**** Supplied data

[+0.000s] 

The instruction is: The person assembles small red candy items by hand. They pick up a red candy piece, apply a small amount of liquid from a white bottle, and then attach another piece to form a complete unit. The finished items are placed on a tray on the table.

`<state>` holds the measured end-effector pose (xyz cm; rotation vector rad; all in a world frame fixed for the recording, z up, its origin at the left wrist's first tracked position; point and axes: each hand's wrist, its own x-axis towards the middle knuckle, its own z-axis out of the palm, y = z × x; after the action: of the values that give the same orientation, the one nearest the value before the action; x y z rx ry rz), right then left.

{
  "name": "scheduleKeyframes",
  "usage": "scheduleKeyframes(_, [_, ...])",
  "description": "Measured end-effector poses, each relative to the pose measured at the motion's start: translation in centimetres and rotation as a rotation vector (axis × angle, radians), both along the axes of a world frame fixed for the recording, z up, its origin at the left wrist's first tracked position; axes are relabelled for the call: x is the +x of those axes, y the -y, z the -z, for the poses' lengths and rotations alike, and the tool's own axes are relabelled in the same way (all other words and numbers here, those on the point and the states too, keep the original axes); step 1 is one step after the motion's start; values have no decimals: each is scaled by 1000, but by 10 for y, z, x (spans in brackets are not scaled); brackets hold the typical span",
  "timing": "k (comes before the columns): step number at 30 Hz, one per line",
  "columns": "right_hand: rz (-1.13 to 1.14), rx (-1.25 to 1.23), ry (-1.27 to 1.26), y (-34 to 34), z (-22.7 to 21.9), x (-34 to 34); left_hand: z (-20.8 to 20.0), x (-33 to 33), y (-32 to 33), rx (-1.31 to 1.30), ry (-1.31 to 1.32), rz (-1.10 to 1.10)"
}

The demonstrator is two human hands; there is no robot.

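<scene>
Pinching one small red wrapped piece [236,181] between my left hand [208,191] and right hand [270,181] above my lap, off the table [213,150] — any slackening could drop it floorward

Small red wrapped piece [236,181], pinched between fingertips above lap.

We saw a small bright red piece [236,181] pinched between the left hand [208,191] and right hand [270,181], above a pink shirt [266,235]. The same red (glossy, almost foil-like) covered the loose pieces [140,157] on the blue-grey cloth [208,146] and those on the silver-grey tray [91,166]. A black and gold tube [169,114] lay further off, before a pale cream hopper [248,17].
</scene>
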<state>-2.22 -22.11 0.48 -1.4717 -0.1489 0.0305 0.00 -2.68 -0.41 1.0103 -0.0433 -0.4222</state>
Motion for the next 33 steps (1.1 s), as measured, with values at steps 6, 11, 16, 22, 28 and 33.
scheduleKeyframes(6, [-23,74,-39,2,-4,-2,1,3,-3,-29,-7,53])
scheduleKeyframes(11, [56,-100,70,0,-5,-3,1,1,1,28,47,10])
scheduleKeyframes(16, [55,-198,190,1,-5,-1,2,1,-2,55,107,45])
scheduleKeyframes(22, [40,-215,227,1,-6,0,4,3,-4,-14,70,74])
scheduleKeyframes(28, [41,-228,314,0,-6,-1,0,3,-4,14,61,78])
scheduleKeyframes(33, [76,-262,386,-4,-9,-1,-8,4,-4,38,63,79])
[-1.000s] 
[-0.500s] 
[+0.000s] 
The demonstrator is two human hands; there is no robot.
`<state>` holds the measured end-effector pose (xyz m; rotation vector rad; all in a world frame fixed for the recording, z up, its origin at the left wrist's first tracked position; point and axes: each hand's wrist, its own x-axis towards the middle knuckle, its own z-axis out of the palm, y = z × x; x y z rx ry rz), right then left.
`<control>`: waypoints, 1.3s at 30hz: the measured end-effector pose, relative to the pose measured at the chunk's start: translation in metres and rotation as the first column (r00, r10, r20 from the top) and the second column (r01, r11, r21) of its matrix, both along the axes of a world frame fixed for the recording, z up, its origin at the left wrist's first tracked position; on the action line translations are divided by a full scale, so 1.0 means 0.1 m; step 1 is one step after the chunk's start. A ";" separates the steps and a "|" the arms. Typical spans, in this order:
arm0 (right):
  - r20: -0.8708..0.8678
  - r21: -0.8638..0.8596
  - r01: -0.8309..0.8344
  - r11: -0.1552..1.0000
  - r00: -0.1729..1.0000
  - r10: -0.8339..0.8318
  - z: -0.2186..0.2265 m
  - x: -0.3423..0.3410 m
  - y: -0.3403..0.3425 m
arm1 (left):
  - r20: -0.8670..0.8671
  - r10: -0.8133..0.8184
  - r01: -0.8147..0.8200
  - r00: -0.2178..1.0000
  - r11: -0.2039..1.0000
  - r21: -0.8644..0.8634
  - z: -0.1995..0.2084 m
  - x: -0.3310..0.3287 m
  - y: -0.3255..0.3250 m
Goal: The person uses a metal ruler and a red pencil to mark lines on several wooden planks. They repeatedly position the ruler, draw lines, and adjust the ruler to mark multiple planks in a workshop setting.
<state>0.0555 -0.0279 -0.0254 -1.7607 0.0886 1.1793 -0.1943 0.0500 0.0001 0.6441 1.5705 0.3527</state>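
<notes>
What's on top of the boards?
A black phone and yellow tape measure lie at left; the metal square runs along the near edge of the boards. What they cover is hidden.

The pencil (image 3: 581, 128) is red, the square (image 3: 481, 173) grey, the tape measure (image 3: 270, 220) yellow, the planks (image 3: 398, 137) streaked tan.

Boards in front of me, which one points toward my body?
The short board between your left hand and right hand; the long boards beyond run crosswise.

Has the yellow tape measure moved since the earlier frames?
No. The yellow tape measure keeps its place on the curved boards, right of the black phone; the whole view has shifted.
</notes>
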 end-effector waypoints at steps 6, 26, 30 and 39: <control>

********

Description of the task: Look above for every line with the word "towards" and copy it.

Written answer:
`<state>` holds the measured end-effector pose (xyz cm; rotation vector rad; all in a world frame fixed for the recording, z up, its origin at the left wrist's first tracked position; point and axes: each hand's wrist, its own x-axis towards the middle knuckle, its own z-axis out of the palm, y = z × x; after the action: of the values that give the same orientation, the one nearest the value before the action; x y z rx ry rz), right then left.
`<state>` holds the measured end-effector pose (xyz m; rotation vector rad; all in a world frame fixed for the recording, z up, its origin at the left wrist's first tracked position; point and axes: each hand's wrist, its own x-axis towards the middle knuckle, its own z-axis out of the palm, y = z × x; x y z rx ry rz), right then left.

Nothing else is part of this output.